**Work to complete**
Please write out the listing exactly, leaving each picture out.

**Data section**
+ + + + +
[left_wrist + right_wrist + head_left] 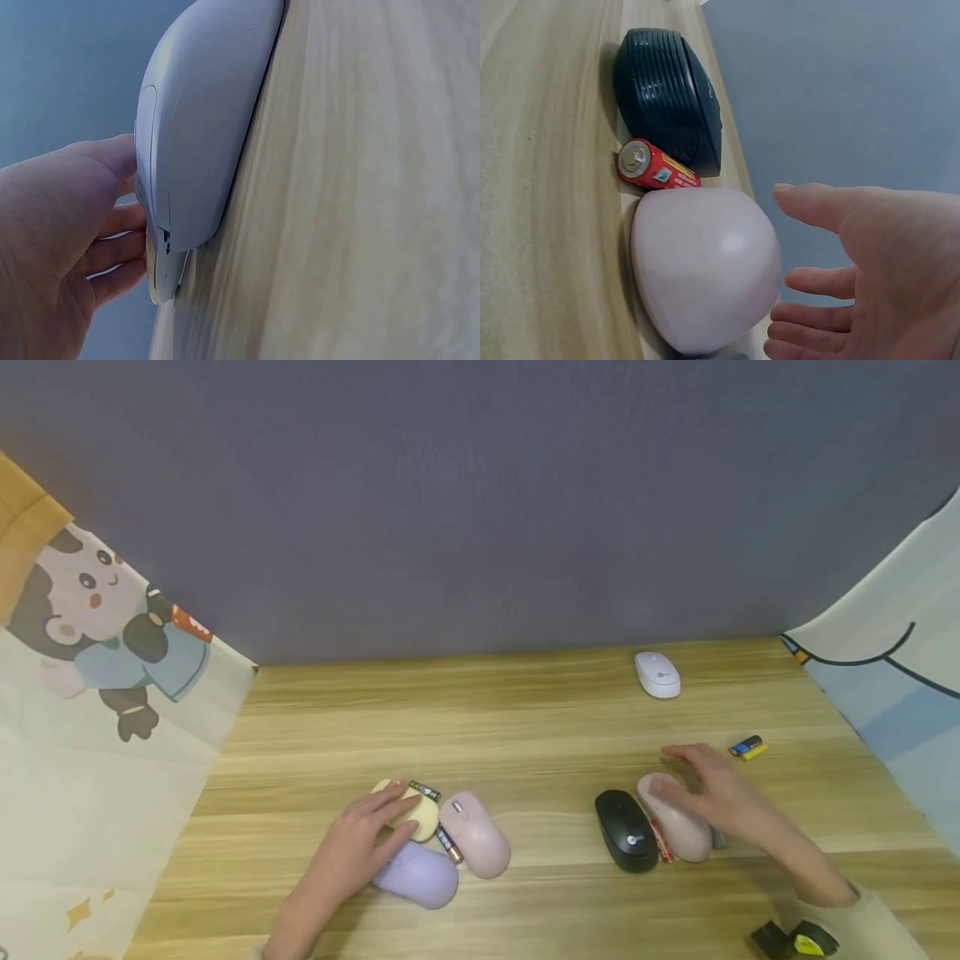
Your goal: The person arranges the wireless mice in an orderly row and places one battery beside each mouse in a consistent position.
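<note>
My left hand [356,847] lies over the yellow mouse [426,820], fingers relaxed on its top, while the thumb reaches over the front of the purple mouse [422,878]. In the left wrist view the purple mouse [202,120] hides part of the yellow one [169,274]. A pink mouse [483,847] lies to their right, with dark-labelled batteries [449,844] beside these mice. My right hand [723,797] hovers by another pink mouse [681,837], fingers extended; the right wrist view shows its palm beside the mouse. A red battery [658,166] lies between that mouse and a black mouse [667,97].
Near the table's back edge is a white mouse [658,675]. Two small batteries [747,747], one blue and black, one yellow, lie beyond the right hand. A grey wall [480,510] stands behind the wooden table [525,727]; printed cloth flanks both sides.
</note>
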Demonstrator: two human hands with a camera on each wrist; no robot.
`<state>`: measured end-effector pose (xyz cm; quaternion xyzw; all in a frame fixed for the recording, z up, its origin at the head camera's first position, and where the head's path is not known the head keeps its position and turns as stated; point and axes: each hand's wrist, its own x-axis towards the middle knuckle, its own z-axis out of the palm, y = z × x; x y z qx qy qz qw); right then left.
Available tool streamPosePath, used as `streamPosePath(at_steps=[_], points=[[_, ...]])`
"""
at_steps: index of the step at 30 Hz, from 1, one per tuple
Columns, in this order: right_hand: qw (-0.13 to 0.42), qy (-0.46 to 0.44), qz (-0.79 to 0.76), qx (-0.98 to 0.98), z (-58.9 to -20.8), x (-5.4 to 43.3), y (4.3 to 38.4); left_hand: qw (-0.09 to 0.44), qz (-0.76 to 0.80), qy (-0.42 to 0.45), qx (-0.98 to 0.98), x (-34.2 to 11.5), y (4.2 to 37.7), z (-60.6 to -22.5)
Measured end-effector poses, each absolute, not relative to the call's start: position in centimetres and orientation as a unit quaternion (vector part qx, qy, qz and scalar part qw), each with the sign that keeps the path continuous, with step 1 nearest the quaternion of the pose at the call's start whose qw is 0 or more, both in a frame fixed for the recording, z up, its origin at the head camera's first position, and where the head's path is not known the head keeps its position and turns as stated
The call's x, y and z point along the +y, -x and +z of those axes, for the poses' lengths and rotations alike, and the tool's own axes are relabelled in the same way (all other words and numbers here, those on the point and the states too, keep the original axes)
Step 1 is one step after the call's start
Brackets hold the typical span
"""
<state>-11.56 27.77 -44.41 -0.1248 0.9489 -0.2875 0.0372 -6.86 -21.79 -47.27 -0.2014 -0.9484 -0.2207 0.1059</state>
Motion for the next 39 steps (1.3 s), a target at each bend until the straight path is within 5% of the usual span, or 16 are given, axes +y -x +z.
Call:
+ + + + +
**Answer section**
[left_wrist + right_wrist + head_left] 
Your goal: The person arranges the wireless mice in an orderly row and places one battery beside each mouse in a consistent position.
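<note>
My left hand [356,847] lies over the yellow mouse [426,820], fingers relaxed on its top, while the thumb reaches over the front of the purple mouse [422,878]. In the left wrist view the purple mouse [202,120] hides part of the yellow one [169,274]. A pink mouse [483,847] lies to their right, with dark-labelled batteries [449,844] beside these mice. My right hand [723,797] hovers by another pink mouse [681,837], fingers extended; the right wrist view shows its palm beside the mouse. A red battery [658,166] lies between that mouse and a black mouse [667,97].
Near the table's back edge is a white mouse [658,675]. Two small batteries [747,747], one blue and black, one yellow, lie beyond the right hand. A grey wall [480,510] stands behind the wooden table [525,727]; printed cloth flanks both sides.
</note>
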Demonstrator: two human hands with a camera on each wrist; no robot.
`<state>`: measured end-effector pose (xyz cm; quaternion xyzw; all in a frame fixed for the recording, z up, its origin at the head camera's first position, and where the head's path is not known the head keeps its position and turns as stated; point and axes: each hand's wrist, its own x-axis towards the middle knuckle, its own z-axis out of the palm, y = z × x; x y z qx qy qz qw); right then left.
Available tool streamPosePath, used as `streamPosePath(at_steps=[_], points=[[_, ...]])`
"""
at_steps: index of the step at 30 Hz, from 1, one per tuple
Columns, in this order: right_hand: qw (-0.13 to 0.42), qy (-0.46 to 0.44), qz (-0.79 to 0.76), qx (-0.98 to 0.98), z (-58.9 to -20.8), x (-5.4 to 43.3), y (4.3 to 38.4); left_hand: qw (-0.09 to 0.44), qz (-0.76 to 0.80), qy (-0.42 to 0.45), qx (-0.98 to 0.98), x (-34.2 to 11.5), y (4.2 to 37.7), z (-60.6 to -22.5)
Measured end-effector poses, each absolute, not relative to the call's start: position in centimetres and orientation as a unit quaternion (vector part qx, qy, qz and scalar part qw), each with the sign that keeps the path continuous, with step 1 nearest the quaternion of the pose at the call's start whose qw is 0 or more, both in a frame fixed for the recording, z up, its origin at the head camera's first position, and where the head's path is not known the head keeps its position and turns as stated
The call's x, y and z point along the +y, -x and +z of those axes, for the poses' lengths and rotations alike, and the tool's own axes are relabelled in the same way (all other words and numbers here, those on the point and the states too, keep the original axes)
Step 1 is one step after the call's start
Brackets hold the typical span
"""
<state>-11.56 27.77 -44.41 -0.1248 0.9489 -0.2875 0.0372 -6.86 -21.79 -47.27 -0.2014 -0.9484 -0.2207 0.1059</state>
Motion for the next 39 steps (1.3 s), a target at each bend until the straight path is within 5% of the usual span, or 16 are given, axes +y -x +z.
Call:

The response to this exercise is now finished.